▸ **Material provided**
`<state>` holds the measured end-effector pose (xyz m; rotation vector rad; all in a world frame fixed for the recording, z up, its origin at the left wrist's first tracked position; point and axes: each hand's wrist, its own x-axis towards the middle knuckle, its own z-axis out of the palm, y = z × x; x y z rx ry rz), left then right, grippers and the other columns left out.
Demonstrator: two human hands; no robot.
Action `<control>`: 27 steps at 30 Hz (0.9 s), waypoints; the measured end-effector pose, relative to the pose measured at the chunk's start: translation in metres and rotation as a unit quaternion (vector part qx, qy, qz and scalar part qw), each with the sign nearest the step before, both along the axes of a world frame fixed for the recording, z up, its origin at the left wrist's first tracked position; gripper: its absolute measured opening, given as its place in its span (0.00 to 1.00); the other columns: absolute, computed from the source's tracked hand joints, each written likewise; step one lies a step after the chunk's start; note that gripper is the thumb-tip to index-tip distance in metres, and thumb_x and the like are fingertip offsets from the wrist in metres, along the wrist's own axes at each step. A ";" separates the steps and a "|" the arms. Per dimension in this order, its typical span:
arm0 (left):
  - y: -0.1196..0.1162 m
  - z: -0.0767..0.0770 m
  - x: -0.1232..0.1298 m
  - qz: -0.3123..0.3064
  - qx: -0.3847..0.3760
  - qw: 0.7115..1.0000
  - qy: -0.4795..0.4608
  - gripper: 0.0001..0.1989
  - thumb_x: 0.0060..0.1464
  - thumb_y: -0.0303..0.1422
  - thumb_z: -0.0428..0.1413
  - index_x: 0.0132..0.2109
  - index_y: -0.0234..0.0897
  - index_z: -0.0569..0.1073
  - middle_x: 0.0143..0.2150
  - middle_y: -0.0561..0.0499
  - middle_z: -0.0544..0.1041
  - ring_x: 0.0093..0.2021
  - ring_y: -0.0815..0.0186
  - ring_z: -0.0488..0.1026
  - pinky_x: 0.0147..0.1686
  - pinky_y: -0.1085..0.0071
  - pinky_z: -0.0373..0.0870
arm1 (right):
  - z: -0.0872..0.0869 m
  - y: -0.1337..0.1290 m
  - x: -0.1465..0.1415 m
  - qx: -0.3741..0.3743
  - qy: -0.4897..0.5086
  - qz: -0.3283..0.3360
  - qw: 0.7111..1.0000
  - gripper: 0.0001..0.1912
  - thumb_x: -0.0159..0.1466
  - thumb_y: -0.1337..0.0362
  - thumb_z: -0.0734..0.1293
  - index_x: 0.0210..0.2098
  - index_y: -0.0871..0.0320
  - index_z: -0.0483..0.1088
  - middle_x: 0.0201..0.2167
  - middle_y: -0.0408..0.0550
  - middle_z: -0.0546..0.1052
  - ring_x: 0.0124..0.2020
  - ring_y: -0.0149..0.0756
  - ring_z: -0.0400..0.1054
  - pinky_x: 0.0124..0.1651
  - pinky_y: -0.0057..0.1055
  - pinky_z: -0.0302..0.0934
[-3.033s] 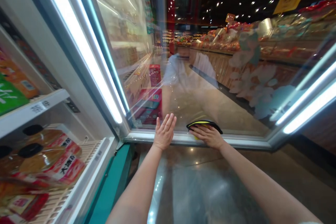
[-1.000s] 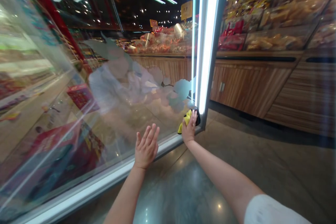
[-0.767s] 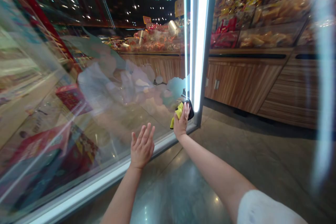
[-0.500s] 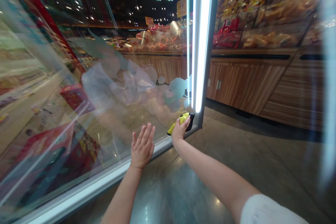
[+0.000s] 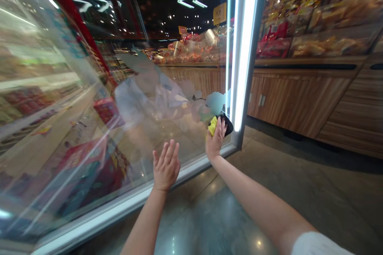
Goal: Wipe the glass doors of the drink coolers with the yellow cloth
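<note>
Clasping yellow-and-black cloth [image 5: 212,126] in right grip [image 5: 216,138] against right part of glass door [image 5: 194,139], spreading left grip [image 5: 166,167] farther left.

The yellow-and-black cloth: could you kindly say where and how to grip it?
Probably pinch the yellow-and-black cloth by its yellow part, from the left: it looks bunched there, while the bare right hand covers its middle.

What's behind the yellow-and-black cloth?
The clear glass door pane shows around the yellow-and-black cloth. The patch directly behind the cloth is covered and can't be seen; the bare right hand also hides part of the cloth.
</note>
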<state>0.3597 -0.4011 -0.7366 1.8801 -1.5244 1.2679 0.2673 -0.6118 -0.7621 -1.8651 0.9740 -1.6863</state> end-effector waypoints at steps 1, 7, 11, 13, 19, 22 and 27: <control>0.001 0.001 0.001 0.002 -0.005 1.000 -0.003 0.39 0.62 0.27 0.53 0.75 0.42 0.48 0.71 0.45 0.61 0.75 0.65 0.46 0.75 0.56 0.26 | -0.007 0.007 -0.005 -0.058 0.057 0.013 0.997 0.37 0.67 0.65 0.58 0.74 0.56 0.47 0.75 0.57 0.51 0.77 0.52 0.31 0.72 0.63 0.44; 0.007 0.000 0.003 0.007 -0.016 1.000 0.009 0.40 0.62 0.28 0.54 0.75 0.42 0.47 0.71 0.45 0.61 0.75 0.63 0.49 0.75 0.57 0.26 | -0.023 -0.003 -0.039 -0.194 0.169 0.033 0.966 0.39 0.64 0.70 0.61 0.73 0.47 0.52 0.72 0.50 0.60 0.76 0.53 0.37 0.71 0.62 0.49; 0.013 0.003 0.005 0.013 -0.026 0.999 0.014 0.40 0.62 0.28 0.55 0.75 0.43 0.47 0.72 0.45 0.61 0.75 0.62 0.49 0.75 0.57 0.27 | 0.014 0.010 -0.017 -0.160 0.126 0.002 0.979 0.39 0.67 0.66 0.60 0.75 0.53 0.46 0.76 0.53 0.49 0.77 0.55 0.31 0.71 0.64 0.46; 0.016 0.006 0.006 0.013 -0.033 0.999 0.012 0.41 0.61 0.28 0.55 0.76 0.42 0.46 0.72 0.45 0.60 0.75 0.61 0.49 0.75 0.56 0.28 | 0.018 0.032 -0.006 -0.207 0.183 0.044 0.960 0.37 0.66 0.65 0.63 0.74 0.48 0.52 0.75 0.48 0.52 0.77 0.56 0.33 0.72 0.62 0.44; 0.034 0.007 0.010 0.028 -0.030 0.999 0.015 0.41 0.61 0.27 0.54 0.76 0.42 0.46 0.72 0.44 0.61 0.75 0.61 0.50 0.75 0.55 0.28 | -0.025 0.039 -0.030 -0.363 0.306 0.139 0.869 0.33 0.63 0.70 0.67 0.63 0.33 0.67 0.63 0.37 0.74 0.70 0.46 0.56 0.73 0.51 0.46; 0.048 0.007 0.014 0.038 -0.017 0.999 0.021 0.41 0.62 0.27 0.53 0.76 0.41 0.44 0.72 0.43 0.61 0.74 0.60 0.51 0.75 0.54 0.27 | -0.006 0.030 -0.032 -0.317 0.269 0.088 0.905 0.31 0.64 0.68 0.67 0.65 0.39 0.68 0.65 0.42 0.71 0.73 0.52 0.51 0.73 0.56 0.44; 0.070 0.011 0.021 0.061 -0.023 0.998 0.015 0.41 0.62 0.28 0.54 0.76 0.40 0.43 0.72 0.42 0.61 0.74 0.59 0.51 0.75 0.52 0.29 | 0.040 0.083 0.010 -0.315 0.227 0.095 0.917 0.35 0.65 0.64 0.68 0.70 0.41 0.59 0.73 0.43 0.60 0.76 0.58 0.40 0.74 0.61 0.37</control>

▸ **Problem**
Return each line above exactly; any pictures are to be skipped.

▸ **Problem solution**
`<state>` holds the measured end-effector pose (xyz m; rotation vector rad; all in a world frame fixed for the recording, z up, its origin at the left wrist's first tracked position; point and axes: each hand's wrist, its own x-axis towards the middle knuckle, its own z-axis out of the palm, y = z × x; x y z rx ry rz), left then right, grippers and the other columns left out.
Demonstrator: two human hands; no robot.
Action `<control>`: 27 steps at 30 Hz (0.9 s), waypoints; the measured end-effector pose, relative to the pose measured at the chunk's start: translation in metres and rotation as a unit quaternion (vector part qx, qy, qz and scalar part qw), each with the sign nearest the step before, both along the axes of a world frame fixed for the recording, z up, its origin at the left wrist's first tracked position; gripper: its absolute measured opening, given as its place in its span (0.00 to 1.00); the other columns: absolute, computed from the source's tracked hand joints, each written likewise; step one lies a step after the chunk's start; note that gripper is the thumb-tip to index-tip distance in metres, and thumb_x and the like are fingertip offsets from the wrist in metres, along the wrist's own axes at each step. A ";" separates the steps and a "|" the arms. Per dimension in this order, its typical span:
arm0 (left):
  - y: -0.1196..0.1162 m
  - z: -0.0767..0.0770 m
  - x: -0.1232..0.1298 m
  - qz: -0.3123..0.3064
  - qx: -0.3847..0.3760
  - qw: 0.7115..1.0000
  - qy: -0.4795..0.4608
  - gripper: 0.0001..0.1989
  - thumb_x: 0.0060..0.1464
  - thumb_y: -0.0303..0.1422
  - thumb_z: -0.0428..0.1413
  - index_x: 0.0132..0.2109
  - index_y: -0.0234..0.0897
  - index_z: -0.0569..0.1073
  - middle_x: 0.0143..0.2150
  - middle_y: -0.0561..0.0499
  - middle_z: -0.0544..0.1041
  - ring_x: 0.0093..0.2021
  - ring_y: -0.0815..0.0186
  - ring_z: -0.0488..0.1026
  - pinky_x: 0.0147..0.1686
  - pinky_y: -0.1085..0.0071
  - pinky_z: -0.0373..0.0870
arm1 (right):
  - z: -0.0872..0.0869 m
  - y: -0.1337..0.1290 m
  - x: -0.1465..0.1415 m
  - qx: -0.3741..0.3743
  - qy: -0.4897..0.5086
  - qz: -0.3283..0.3360
  - qw: 0.7111..1.0000
  - gripper: 0.0001..0.1912
  - thumb_x: -0.0159..0.1466
  - thumb_y: -0.1337..0.0362
  - thumb_z: -0.0734..0.1293
  - index_x: 0.0210..0.2098
  - index_y: -0.0871..0.0320
  - index_z: -0.0483..0.1088
  - middle_x: 0.0201..0.2167
  - middle_y: -0.0408..0.0550
  - middle_z: -0.0546..0.1052
  - ring_x: 0.0124..0.2020
  - ring_y: -0.0149..0.0756
  - ring_z: -0.0400..0.1054
  - pinky_x: 0.0124..0.1651
  - pinky_y: -0.0057..0.1055
  - pinky_z: -0.0302..0.0934
[-3.033s] 
[-1.000s] 
[-0.767s] 
[-0.500s] 
[+0.000s] 
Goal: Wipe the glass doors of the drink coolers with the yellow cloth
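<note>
Clasping yellow-and-black cloth [image 5: 212,126] in right grip [image 5: 216,138] against right part of glass door [image 5: 194,139], spreading left grip [image 5: 166,167] farther left.

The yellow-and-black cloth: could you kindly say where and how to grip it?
Probably pinch the yellow-and-black cloth by its yellow part, from the left: it looks bunched there, while the bare right hand covers its middle.

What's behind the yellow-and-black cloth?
The clear glass door pane shows around the yellow-and-black cloth. The patch directly behind the cloth is covered and can't be seen; the bare right hand also hides part of the cloth.
</note>
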<state>0.3597 -0.4011 -0.7366 1.8801 -1.5244 1.2679 0.2673 -0.6118 -0.7621 -1.8651 0.9740 -1.6863</state> end-effector waypoints at steps 1, 7, 11, 13, 19, 22 and 27: <control>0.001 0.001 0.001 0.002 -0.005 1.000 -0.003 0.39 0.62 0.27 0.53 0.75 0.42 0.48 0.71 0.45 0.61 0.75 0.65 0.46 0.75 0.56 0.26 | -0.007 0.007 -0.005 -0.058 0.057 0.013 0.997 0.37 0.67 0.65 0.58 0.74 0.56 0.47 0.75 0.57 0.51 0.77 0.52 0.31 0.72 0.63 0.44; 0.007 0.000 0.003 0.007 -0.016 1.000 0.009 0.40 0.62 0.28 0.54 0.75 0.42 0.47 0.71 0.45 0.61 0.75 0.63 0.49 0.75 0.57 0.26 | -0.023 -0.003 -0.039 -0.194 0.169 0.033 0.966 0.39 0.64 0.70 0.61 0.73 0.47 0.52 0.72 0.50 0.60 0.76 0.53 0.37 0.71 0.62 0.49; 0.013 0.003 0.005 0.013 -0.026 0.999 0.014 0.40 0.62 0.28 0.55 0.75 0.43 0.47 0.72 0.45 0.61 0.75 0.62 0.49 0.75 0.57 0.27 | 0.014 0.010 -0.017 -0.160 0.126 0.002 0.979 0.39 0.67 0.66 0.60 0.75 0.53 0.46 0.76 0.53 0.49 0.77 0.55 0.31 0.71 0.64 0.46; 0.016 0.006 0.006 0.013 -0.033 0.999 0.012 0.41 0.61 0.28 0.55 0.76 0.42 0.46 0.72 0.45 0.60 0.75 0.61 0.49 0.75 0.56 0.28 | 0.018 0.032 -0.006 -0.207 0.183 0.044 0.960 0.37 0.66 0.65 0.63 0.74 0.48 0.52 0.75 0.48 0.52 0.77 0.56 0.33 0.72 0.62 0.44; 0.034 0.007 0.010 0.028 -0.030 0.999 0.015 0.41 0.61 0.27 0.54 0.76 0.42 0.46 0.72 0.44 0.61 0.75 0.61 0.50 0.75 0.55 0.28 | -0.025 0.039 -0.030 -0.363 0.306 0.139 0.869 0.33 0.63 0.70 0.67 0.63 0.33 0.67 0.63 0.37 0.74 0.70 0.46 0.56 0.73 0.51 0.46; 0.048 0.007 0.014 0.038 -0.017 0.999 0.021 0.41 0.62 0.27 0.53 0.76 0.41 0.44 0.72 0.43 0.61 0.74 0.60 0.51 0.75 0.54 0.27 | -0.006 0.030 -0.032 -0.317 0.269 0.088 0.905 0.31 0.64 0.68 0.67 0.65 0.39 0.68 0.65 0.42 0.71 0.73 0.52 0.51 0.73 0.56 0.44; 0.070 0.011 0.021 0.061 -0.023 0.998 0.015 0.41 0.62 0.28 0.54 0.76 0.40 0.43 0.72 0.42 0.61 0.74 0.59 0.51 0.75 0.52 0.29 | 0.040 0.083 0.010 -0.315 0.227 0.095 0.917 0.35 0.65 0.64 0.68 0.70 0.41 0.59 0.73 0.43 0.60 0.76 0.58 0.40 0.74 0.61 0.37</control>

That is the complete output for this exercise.